The term "The Paperless Office" was first used in commerce by Micronet, Inc., an automated office equipment company, in 1978.

History
Traditional offices have paper-based filing systems, which may include filing cabinets, folders, shelves, microfiche systems, and drawing cabinets, all of which require maintenance, equipment, considerable space, and are resource-intensive. In contrast, a paperless office could simply have a desk, chair, and computer (with a modest amount of local or network storage), and all of the information would be stored in digital form. Speech recognition and speech synthesis could also be used to facilitate the storage of information digitally.

Once computer data is printed on paper, it becomes out-of-sync with computer database updates. Paper is difficult to search and arrange in multiple sort arrangements, and similar paper data stored in multiple locations is often difficult and costly to track and update. A paperless office would have a single-source collection point for distributed database updates, and a publish-subscribe system. Modern computer screens make reading less exhausting for the eyes; a laptop computer can be used on a couch or in bed. With tablet computers and smartphones, with many other low-cost value-added features like video animation, video clips, and full-length movies, many argue that paper is now obsolete to all but those who are resistant to technological change. eBooks are often free or low cost compared to hard-copy books.

Others argue that paper will always have a place because it affords different uses than screens.

Environmental impact of paper

Some believe that paper product manufacturing contributes significantly to deforestation and man-made climate change, and produces greenhouse gases. Others argue that paper product manufacturing, especially in North America, supports the ecological and economic balance of sustainable forestry. According to the 2018 American Forest & Paper Association Sustainability Report, paper manufacturing decreased greenhouse gas emission by 20% in an eleven-year period. Measures such as recycling can help reduce the environmental impact of paper.
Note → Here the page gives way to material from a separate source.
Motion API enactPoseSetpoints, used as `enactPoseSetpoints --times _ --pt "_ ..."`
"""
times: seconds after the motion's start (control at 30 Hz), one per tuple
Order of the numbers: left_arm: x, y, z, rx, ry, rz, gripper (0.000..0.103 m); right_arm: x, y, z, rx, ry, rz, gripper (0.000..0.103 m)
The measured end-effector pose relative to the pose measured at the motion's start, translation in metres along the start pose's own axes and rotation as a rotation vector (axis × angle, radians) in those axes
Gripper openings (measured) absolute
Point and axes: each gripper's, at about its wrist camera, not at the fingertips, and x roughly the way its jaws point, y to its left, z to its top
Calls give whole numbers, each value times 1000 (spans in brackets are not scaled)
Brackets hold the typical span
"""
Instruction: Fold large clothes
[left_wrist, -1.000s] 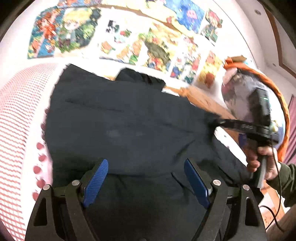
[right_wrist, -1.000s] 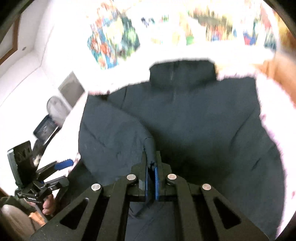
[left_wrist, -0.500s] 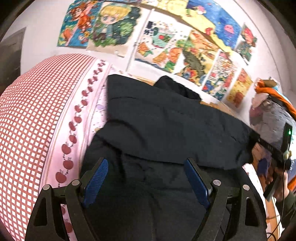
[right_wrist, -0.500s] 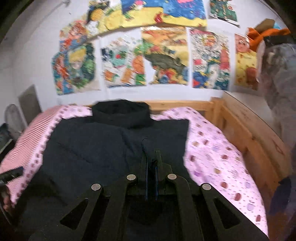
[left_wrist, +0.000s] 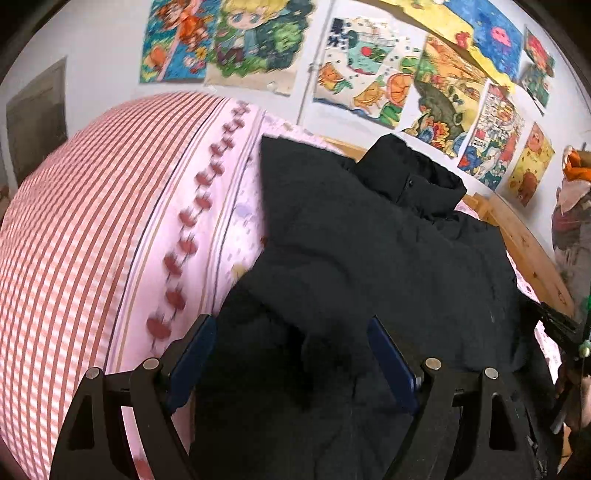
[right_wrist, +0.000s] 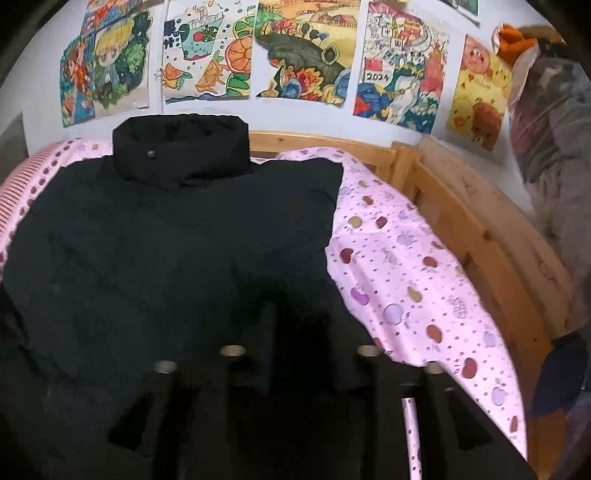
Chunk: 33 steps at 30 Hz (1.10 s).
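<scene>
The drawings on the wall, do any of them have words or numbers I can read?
"2024": on a small white sign in the castle drawing, right wrist view.
Blue characters at the top left of the boat and fruit drawing: too blurred to read.
Small writing on the yellow bear drawing: too small to read.
The black jacket: no readable label.

The right gripper (right_wrist: 295, 332) no longer clamps the fold of the black jacket (right_wrist: 177, 236) that stood pinched between its fingers a second ago; its jaws are opening, and the dark frame does not show whether fabric remains between them. The sleeve that was drawn across is now laid over the jacket body (left_wrist: 369, 258) ahead of the left gripper's fingers (left_wrist: 194, 354). The left gripper (left_wrist: 291, 358) has shifted, so the checked bedding (left_wrist: 92, 240) now lies beside its left finger. In the right wrist view the collar (right_wrist: 181, 147) sits farther ahead of the fingers.
</scene>
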Motion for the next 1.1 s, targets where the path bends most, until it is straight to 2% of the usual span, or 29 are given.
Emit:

Some paper production outside of North America may lead to air pollution with the release of nitrogen dioxide (NO2), sulfur dioxide (SO2), and carbon dioxide (CO2). Waste water discharged from pulp and paper mills outside of North America may contain solids, nutrients, and dissolved organic matter that are classified as pollutants. Nutrients such as nitrogen and phosphorus can cause or exacerbate eutrophication of fresh water bodies.

Printing inks and toners are very expensive and use environment-damaging volatile organic compounds, heavy metals and non-renewable oils, although standards for the amount of heavy metals in ink have been set by some regulatory bodies. Deinking recycled paper pulp results in a waste slurry, sometimes weighing 22% of the weight of the recycled wastepaper, which may go to landfills.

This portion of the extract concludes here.